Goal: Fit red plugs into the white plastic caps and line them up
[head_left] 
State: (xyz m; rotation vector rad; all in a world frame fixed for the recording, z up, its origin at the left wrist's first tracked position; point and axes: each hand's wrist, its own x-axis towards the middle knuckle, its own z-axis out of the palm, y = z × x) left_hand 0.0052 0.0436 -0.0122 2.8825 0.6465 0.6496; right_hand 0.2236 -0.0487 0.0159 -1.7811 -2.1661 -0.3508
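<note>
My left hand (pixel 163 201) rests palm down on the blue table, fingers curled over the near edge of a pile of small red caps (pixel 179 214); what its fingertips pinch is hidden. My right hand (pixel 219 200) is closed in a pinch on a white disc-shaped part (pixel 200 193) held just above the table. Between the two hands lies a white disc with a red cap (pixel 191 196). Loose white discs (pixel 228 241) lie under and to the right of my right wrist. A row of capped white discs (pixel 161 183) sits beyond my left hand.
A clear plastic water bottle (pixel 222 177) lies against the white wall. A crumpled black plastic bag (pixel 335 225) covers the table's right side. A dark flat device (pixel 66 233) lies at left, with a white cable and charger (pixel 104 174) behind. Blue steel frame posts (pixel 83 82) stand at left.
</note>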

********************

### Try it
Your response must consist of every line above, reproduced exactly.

### Written solution
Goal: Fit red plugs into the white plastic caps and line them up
[head_left] 
State: (xyz m; rotation vector rad; all in a world frame fixed for the recording, z up, its origin at the left wrist's first tracked position; point and axes: each hand's wrist, its own x-axis towards the middle knuckle, its own z-axis out of the palm, y = z × x) left_hand 0.0052 0.0436 -0.0122 2.8825 0.6465 0.6496; right_hand 0.2236 -0.0487 0.0159 -1.7811 -2.1661 -0.3508
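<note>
My left hand (pixel 163 201) rests palm down on the blue table, fingers curled over the near edge of a pile of small red caps (pixel 179 214); what its fingertips pinch is hidden. My right hand (pixel 219 200) is closed in a pinch on a white disc-shaped part (pixel 200 193) held just above the table. Between the two hands lies a white disc with a red cap (pixel 191 196). Loose white discs (pixel 228 241) lie under and to the right of my right wrist. A row of capped white discs (pixel 161 183) sits beyond my left hand.
A clear plastic water bottle (pixel 222 177) lies against the white wall. A crumpled black plastic bag (pixel 335 225) covers the table's right side. A dark flat device (pixel 66 233) lies at left, with a white cable and charger (pixel 104 174) behind. Blue steel frame posts (pixel 83 82) stand at left.
</note>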

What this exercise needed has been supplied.